**What you are asked to do:**
Keep only those lines of the records that include the string "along".

Start of Supplied information

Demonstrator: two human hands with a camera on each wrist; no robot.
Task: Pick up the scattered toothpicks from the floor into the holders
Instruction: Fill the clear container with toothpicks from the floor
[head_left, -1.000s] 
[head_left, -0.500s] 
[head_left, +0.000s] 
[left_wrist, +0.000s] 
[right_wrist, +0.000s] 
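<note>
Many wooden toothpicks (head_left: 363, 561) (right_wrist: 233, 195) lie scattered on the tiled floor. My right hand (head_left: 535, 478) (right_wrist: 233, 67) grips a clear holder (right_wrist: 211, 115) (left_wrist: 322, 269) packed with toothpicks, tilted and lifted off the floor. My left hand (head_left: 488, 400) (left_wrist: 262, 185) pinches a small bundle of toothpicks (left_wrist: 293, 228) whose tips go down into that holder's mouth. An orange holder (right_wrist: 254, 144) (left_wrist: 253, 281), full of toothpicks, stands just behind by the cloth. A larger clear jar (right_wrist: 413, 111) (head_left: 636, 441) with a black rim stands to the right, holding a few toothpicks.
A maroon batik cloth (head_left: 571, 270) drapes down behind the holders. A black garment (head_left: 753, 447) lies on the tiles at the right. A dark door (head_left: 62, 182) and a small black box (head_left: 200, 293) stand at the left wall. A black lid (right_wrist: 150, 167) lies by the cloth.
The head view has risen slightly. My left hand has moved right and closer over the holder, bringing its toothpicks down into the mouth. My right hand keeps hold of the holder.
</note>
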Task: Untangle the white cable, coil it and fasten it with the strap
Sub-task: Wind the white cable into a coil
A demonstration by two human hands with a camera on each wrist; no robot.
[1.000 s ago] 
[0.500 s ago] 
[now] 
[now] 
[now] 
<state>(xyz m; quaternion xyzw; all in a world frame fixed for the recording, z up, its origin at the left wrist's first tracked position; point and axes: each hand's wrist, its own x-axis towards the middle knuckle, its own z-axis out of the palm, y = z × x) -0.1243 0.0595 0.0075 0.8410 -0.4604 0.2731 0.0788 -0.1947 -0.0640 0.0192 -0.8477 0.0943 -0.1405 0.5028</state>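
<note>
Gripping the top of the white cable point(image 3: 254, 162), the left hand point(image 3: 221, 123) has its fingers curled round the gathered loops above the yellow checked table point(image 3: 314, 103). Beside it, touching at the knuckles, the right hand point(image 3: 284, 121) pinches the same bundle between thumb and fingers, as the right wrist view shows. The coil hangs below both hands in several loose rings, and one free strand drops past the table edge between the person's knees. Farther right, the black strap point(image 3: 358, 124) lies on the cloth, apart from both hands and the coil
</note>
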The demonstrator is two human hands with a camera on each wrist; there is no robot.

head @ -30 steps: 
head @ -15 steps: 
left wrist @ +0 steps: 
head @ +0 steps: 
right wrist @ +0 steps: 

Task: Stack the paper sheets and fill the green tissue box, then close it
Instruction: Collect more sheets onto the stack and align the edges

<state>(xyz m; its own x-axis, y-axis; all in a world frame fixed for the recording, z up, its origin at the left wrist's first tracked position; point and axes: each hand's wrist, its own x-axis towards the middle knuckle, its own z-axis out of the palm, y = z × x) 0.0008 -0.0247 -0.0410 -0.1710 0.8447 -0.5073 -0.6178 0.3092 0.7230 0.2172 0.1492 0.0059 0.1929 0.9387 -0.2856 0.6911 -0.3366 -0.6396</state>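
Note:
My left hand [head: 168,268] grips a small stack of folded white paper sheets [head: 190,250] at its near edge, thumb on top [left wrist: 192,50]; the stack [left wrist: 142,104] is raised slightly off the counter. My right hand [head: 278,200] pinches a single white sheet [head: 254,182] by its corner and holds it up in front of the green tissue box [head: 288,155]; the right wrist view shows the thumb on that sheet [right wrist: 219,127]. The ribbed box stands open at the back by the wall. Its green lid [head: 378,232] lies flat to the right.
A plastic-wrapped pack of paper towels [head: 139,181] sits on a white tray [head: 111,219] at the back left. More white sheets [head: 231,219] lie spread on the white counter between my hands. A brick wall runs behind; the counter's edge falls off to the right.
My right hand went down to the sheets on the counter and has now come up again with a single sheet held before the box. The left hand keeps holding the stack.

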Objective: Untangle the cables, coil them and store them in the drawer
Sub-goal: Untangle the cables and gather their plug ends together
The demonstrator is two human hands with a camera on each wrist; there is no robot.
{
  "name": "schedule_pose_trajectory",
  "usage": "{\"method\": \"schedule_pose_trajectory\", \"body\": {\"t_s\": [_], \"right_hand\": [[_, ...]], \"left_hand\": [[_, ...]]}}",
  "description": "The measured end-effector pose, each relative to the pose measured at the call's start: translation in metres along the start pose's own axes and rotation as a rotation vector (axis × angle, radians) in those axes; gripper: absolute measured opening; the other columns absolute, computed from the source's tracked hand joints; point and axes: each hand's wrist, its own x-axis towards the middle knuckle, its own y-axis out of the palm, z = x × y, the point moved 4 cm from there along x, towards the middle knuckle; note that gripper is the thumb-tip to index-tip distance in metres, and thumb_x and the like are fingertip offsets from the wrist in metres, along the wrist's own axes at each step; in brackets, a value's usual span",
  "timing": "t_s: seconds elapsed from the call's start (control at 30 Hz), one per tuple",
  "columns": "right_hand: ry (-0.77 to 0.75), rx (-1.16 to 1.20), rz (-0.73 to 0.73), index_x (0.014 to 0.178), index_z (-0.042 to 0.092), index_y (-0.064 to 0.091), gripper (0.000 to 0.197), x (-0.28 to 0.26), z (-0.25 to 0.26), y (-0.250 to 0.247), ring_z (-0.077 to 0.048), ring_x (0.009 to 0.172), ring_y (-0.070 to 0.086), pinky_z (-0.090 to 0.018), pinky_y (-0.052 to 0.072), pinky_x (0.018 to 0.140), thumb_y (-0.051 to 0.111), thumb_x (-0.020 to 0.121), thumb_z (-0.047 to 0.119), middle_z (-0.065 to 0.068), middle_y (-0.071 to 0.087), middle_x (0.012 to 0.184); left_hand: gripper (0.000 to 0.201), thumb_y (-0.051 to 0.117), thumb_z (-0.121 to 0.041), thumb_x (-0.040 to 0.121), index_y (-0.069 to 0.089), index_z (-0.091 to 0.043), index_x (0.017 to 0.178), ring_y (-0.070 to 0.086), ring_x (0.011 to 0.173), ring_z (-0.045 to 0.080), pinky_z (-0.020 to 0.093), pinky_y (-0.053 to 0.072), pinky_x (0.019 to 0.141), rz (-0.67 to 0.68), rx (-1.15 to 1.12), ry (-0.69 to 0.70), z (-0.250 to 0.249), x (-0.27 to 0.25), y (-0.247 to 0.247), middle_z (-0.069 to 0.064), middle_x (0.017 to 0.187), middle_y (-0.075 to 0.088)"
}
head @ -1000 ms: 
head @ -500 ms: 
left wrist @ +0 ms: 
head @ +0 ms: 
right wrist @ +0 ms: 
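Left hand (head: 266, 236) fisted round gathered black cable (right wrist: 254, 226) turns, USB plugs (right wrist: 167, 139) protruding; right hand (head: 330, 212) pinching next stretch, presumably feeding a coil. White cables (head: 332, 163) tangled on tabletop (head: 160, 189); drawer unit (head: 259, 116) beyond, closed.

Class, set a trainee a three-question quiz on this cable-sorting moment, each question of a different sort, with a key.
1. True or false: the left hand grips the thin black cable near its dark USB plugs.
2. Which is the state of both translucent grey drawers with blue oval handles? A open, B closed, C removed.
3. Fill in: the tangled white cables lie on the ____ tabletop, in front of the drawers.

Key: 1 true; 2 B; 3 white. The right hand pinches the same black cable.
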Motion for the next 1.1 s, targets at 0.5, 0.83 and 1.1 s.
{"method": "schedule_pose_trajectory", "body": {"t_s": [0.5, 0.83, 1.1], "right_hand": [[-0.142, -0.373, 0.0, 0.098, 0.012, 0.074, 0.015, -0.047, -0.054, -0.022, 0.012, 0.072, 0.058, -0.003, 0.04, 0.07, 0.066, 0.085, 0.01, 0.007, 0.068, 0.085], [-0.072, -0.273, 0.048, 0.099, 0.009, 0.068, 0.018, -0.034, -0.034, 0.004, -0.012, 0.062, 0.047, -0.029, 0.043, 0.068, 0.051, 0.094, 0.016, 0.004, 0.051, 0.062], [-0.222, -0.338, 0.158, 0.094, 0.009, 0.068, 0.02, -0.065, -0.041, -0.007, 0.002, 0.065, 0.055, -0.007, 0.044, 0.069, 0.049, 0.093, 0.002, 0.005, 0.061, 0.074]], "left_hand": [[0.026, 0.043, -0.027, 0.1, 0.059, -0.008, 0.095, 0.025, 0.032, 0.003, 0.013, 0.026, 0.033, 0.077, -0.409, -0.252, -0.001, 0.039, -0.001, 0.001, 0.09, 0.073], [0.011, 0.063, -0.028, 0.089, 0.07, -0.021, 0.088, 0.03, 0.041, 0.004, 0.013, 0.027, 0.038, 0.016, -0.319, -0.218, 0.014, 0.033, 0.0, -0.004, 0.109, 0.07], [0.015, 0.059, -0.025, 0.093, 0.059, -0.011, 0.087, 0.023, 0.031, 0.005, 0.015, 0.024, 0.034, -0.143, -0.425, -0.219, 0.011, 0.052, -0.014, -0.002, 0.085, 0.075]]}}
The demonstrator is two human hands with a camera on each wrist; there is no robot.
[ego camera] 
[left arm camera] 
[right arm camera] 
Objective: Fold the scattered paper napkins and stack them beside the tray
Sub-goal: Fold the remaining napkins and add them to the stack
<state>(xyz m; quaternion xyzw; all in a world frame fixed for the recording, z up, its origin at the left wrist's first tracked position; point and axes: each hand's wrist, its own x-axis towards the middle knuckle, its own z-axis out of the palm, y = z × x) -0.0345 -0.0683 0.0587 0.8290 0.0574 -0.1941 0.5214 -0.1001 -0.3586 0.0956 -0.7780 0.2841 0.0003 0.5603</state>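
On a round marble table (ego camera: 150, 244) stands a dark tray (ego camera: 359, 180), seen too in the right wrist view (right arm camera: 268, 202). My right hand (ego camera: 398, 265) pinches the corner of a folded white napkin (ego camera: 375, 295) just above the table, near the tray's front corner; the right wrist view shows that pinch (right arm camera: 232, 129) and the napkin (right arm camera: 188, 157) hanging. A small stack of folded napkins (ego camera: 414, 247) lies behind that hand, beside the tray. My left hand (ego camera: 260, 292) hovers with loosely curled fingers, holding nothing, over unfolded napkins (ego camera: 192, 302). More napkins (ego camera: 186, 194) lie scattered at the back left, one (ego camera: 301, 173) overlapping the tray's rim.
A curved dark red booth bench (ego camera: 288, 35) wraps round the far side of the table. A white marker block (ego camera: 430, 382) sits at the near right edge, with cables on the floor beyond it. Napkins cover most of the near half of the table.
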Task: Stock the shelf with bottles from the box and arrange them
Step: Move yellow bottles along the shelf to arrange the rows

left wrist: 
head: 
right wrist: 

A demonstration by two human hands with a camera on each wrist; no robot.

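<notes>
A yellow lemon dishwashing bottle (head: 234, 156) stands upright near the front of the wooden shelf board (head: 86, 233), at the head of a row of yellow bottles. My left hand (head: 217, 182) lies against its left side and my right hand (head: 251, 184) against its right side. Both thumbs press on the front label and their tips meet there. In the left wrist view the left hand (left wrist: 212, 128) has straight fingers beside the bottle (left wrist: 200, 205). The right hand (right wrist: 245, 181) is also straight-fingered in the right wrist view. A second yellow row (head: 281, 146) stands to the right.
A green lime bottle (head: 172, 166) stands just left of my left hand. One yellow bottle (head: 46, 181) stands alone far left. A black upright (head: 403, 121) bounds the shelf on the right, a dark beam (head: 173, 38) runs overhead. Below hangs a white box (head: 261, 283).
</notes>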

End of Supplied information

**Output:**
  "description": "The measured end-effector pose, each relative to the pose measured at the call's start: translation in metres along the start pose's own axes and rotation as a rotation vector (axis × angle, radians) in those axes; gripper: absolute measured opening; the other columns absolute, computed from the source's tracked hand joints; point and axes: each hand's wrist, its own x-axis towards the middle knuckle, its own y-axis out of the palm, z = x × y, the point moved 4 cm from there along x, towards the middle knuckle; note that gripper is the thumb-tip to index-tip distance in metres, and thumb_x and the like are fingertip offsets from the wrist in metres, along the wrist's own axes at each step; in brackets, a value's usual span",
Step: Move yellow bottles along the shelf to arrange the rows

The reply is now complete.